Your objective:
Please output the section of the listing below that opens with the line containing "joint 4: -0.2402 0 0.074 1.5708" and closes with the line containing "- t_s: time", exactly and with nothing else.
►
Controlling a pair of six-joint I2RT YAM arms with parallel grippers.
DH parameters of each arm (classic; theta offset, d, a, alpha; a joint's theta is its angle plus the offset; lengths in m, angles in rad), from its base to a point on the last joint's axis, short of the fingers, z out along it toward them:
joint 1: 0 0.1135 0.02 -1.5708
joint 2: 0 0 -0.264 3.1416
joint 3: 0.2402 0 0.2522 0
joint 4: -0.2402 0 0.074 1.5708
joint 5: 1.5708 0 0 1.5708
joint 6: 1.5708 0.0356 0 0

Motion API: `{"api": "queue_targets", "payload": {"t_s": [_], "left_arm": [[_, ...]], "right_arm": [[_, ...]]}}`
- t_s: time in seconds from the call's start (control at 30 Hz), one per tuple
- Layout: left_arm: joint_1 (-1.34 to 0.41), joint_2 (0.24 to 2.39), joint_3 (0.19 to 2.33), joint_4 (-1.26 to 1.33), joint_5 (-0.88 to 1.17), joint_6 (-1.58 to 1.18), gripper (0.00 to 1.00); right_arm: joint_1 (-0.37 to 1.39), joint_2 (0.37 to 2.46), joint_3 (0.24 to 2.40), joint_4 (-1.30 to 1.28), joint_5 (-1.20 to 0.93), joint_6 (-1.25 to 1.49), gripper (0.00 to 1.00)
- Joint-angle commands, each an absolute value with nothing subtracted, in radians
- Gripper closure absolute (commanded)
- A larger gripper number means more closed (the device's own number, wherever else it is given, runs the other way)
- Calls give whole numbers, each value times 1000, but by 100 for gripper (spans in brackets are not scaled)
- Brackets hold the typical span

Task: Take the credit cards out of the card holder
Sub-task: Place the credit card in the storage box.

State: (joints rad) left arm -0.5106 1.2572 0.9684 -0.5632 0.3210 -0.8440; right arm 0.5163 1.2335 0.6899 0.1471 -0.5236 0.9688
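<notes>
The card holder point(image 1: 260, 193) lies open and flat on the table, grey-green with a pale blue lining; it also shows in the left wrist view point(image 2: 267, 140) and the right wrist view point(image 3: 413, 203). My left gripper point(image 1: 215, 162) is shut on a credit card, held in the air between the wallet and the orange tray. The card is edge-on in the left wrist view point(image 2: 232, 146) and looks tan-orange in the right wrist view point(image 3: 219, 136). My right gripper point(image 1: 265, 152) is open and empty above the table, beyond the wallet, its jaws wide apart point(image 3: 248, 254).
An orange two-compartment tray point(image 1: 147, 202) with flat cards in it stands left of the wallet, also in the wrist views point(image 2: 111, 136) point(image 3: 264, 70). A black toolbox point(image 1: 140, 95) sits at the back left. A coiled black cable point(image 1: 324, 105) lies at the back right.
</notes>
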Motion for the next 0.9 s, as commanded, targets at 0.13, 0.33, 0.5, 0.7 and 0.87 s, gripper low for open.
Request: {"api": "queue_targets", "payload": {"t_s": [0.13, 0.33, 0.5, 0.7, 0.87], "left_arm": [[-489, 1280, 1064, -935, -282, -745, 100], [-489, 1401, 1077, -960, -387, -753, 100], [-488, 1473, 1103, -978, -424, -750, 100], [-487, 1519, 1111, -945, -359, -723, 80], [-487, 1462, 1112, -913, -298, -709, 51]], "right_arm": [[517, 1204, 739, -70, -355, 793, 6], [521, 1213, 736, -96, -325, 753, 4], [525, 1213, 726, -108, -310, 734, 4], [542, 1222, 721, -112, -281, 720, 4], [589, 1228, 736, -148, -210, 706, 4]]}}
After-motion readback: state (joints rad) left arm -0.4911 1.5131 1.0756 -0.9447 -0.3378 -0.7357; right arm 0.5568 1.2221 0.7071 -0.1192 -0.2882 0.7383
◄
Task result:
joint 4: -0.2402 0 0.074 1.5708
joint 5: 1.5708 0 0 1.5708
joint 6: 1.5708 0.0356 0 0

Motion API: `{"api": "queue_targets", "payload": {"t_s": [_], "left_arm": [[_, ...]], "right_arm": [[_, ...]]}}`
- t_s: time in seconds from the call's start (control at 30 Hz), one per tuple

Nothing remains to be done in this exercise.